EXERCISE GOAL
Your answer should consist only of the lines below from the one with "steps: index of" through the one with "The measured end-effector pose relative", copied exactly.

RECORD SET
━━━━━━

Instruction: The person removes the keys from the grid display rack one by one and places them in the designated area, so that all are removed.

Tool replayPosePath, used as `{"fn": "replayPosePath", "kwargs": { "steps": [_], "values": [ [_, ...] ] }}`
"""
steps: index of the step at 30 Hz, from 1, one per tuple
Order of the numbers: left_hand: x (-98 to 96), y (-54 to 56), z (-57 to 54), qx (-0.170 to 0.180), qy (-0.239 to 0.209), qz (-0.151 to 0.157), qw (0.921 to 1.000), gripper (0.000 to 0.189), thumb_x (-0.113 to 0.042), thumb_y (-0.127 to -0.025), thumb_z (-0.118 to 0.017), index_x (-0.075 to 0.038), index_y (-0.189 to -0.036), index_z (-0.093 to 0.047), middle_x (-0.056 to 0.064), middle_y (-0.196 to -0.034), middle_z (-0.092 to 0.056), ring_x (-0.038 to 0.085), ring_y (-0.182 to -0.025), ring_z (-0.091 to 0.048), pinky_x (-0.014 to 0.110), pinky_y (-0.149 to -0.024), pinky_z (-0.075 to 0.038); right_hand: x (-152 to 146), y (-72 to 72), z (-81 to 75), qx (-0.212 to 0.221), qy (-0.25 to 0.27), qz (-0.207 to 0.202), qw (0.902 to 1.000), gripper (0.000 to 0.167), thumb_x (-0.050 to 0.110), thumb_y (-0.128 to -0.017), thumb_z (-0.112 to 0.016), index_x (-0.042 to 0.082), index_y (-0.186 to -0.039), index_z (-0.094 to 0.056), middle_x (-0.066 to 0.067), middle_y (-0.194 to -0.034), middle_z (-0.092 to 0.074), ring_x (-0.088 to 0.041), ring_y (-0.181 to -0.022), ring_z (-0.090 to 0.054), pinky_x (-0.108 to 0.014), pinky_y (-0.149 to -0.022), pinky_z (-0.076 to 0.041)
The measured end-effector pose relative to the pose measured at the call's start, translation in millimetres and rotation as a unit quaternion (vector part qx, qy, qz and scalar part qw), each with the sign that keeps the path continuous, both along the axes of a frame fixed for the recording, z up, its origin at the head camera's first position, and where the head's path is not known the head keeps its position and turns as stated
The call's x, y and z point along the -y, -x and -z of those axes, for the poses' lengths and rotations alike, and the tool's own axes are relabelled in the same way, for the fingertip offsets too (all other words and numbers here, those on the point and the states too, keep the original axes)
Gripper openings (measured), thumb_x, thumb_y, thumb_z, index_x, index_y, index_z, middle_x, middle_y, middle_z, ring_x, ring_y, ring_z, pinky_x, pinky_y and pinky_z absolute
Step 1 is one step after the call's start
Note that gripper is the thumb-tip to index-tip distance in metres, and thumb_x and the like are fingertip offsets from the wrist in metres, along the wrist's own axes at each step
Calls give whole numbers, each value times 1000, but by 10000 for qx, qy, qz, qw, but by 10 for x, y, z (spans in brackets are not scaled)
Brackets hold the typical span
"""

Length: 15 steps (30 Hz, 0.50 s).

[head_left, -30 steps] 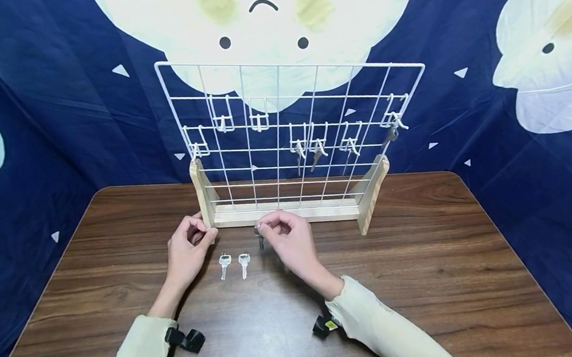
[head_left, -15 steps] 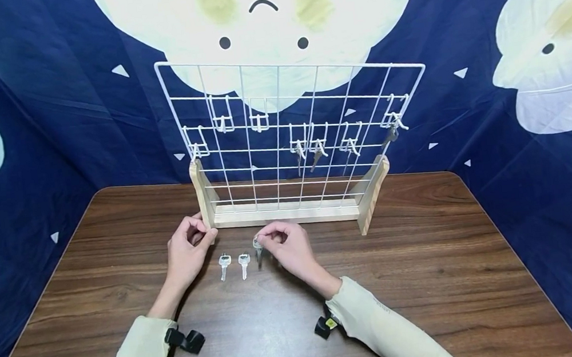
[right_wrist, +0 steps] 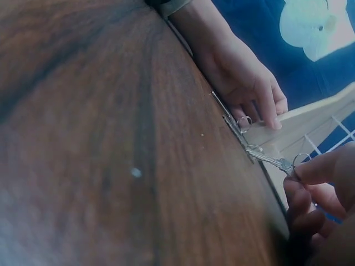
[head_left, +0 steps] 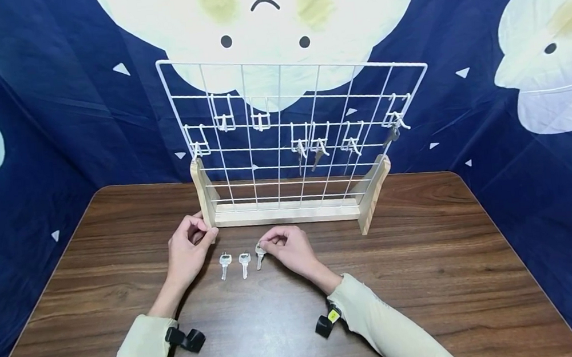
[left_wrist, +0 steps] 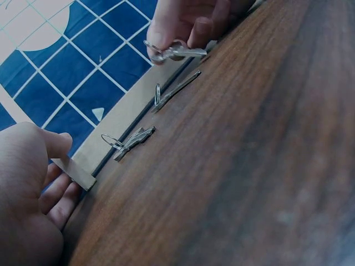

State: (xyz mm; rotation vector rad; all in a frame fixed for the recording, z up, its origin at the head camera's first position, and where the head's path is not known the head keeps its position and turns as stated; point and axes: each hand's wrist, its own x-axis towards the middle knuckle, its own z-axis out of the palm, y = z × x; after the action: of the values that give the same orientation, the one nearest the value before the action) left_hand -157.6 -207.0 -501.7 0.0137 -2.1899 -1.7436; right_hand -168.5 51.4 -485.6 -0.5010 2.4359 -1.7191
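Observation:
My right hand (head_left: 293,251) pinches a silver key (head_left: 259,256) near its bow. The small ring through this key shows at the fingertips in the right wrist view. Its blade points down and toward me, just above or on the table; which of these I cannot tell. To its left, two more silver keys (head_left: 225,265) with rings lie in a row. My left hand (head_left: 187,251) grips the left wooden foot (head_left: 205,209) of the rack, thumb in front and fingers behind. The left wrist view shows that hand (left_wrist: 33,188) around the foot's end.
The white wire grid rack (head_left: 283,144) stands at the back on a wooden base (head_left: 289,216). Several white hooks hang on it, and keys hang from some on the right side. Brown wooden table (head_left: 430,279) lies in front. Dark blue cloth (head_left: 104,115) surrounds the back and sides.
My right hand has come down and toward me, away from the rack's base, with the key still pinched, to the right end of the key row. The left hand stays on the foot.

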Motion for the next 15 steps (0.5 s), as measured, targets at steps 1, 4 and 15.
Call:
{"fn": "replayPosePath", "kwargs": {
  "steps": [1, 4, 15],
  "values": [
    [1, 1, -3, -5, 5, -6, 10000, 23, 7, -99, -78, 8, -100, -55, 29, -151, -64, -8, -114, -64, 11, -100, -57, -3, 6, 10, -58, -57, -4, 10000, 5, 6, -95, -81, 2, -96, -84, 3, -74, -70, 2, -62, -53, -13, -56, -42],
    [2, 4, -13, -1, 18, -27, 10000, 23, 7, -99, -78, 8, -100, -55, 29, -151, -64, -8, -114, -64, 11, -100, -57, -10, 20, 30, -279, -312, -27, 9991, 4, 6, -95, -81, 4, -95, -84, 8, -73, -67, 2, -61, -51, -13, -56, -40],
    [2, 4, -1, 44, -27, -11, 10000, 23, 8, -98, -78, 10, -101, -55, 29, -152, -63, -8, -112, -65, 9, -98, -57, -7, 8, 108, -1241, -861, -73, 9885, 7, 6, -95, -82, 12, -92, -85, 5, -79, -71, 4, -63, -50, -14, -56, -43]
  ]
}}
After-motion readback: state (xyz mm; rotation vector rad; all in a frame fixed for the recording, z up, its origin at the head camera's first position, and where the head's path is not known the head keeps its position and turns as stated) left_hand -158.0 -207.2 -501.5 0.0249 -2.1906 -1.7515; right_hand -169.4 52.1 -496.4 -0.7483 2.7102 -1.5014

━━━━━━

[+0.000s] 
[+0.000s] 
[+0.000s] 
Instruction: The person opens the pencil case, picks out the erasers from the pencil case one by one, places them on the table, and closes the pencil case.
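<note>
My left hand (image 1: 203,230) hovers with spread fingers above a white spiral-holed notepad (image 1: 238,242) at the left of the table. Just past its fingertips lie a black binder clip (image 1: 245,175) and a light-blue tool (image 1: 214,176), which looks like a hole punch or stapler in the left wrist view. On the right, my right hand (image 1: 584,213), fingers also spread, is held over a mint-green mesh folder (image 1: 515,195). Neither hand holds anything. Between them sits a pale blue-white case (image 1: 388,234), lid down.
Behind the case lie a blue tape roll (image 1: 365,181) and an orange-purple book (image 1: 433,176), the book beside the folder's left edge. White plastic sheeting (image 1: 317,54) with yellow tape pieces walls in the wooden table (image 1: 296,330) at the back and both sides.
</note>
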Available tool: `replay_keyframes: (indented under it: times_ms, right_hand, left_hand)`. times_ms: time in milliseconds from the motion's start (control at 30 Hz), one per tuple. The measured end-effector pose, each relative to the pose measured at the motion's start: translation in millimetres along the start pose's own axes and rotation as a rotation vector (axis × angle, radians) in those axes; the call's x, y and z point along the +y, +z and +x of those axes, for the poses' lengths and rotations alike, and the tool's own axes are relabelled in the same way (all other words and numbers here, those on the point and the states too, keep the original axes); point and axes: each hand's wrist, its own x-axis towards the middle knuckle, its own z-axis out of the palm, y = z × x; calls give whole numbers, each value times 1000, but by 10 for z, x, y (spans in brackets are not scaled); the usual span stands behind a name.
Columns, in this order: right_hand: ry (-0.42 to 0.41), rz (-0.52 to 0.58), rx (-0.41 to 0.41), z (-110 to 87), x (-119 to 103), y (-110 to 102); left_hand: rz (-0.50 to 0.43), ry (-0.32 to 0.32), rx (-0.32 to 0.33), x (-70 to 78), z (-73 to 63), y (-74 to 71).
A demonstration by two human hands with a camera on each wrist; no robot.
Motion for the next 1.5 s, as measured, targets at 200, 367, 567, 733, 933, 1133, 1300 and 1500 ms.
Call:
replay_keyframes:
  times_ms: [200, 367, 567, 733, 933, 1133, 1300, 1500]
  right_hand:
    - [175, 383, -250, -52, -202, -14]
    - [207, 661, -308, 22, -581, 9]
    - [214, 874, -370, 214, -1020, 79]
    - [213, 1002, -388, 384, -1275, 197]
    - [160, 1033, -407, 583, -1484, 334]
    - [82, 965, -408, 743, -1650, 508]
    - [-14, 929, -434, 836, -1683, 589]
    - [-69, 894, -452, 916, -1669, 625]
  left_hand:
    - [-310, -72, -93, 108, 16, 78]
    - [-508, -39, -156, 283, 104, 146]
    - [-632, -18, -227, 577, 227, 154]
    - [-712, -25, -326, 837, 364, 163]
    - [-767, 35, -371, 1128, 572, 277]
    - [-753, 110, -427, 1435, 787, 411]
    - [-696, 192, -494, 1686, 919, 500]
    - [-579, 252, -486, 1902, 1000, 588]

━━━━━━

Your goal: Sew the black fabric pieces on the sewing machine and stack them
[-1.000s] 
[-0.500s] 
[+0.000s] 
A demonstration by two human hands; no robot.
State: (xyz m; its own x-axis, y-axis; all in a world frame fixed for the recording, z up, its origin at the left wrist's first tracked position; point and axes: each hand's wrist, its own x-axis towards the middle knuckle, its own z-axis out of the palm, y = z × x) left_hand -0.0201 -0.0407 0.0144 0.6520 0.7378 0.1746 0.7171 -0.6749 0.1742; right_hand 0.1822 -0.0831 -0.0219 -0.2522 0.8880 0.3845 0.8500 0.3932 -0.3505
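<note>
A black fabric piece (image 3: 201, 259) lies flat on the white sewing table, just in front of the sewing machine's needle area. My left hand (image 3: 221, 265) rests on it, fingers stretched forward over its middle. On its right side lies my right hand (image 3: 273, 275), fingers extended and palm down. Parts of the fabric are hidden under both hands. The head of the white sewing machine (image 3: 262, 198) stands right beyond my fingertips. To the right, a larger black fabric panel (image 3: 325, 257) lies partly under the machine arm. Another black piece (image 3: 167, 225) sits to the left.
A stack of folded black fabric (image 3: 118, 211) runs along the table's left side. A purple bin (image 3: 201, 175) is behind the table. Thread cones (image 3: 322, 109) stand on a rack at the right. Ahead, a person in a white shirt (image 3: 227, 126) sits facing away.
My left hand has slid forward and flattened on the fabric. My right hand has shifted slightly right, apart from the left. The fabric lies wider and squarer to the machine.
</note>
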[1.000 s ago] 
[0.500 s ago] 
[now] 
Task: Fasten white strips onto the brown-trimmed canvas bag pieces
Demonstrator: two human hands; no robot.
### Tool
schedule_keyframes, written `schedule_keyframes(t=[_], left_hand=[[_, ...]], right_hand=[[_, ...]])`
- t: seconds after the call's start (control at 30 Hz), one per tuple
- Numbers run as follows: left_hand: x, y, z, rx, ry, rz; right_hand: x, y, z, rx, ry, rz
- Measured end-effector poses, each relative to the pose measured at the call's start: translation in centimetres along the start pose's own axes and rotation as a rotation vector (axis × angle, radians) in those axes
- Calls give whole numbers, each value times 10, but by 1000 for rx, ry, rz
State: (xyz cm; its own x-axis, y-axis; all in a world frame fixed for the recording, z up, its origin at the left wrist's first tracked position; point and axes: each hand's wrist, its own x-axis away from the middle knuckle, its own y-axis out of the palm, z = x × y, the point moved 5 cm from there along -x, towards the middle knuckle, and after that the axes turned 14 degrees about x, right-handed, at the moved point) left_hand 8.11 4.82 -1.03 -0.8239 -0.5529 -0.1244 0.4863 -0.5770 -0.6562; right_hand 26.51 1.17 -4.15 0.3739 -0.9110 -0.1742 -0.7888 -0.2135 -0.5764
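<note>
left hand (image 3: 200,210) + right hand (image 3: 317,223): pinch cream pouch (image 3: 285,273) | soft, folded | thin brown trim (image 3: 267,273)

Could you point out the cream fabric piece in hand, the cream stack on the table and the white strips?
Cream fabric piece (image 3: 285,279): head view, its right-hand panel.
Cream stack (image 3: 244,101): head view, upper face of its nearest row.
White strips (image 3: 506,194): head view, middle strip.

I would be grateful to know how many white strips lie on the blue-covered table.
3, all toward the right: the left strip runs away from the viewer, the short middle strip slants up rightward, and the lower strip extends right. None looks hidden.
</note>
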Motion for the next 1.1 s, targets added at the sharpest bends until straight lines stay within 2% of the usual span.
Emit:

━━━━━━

RESPONSE TO THIS TASK
steps: index of the step at 30 Hz, from 1, one per tuple
Order of the numbers: left_hand: x (-98 to 96), y (-54 to 56), z (-57 to 54), qx (-0.170 to 0.180), qy (-0.239 to 0.209), qz (-0.151 to 0.157), qw (0.921 to 1.000), gripper (0.000 to 0.189), thumb_x (-0.113 to 0.042), thumb_y (-0.127 to -0.025), thumb_z (-0.118 to 0.017), index_x (-0.075 to 0.038), index_y (-0.189 to -0.036), index_z (-0.093 to 0.047), middle_x (-0.056 to 0.064), middle_y (-0.196 to -0.034), middle_z (-0.092 to 0.056), ring_x (-0.038 to 0.085), ring_y (-0.182 to -0.025), ring_z (-0.091 to 0.048), pinky_x (-0.014 to 0.110), pinky_y (-0.149 to -0.024), pinky_z (-0.075 to 0.038); right_hand: x (-152 to 146), y (-72 to 72), z (-81 to 75), qx (-0.212 to 0.221), qy (-0.25 to 0.27), qz (-0.207 to 0.202), qw (0.902 to 1.000), gripper (0.000 to 0.167), thumb_x (-0.050 to 0.110), thumb_y (-0.128 to -0.017), thumb_z (-0.112 to 0.016), index_x (-0.042 to 0.082), index_y (-0.186 to -0.039), index_z (-0.094 to 0.056), middle_x (-0.066 to 0.067), middle_y (-0.194 to -0.034), middle_z (-0.092 to 0.074), ring_x (-0.088 to 0.041), ring_y (-0.181 to -0.022), ring_z (-0.090 to 0.054), pinky_x (-0.108 to 0.014), pinky_y (-0.149 to -0.022), pinky_z (-0.076 to 0.041)
The measured end-effector pose relative to the pose measured at the call's start, translation in millimetres and rotation as a unit quaternion (vector part qx, qy, qz and scalar part qw), each with the sign that keeps the path continuous, both along the axes of a frame fixed for the recording, z up, its origin at the head camera's first position, and where the head's path is not known the head keeps its position and turns as stated

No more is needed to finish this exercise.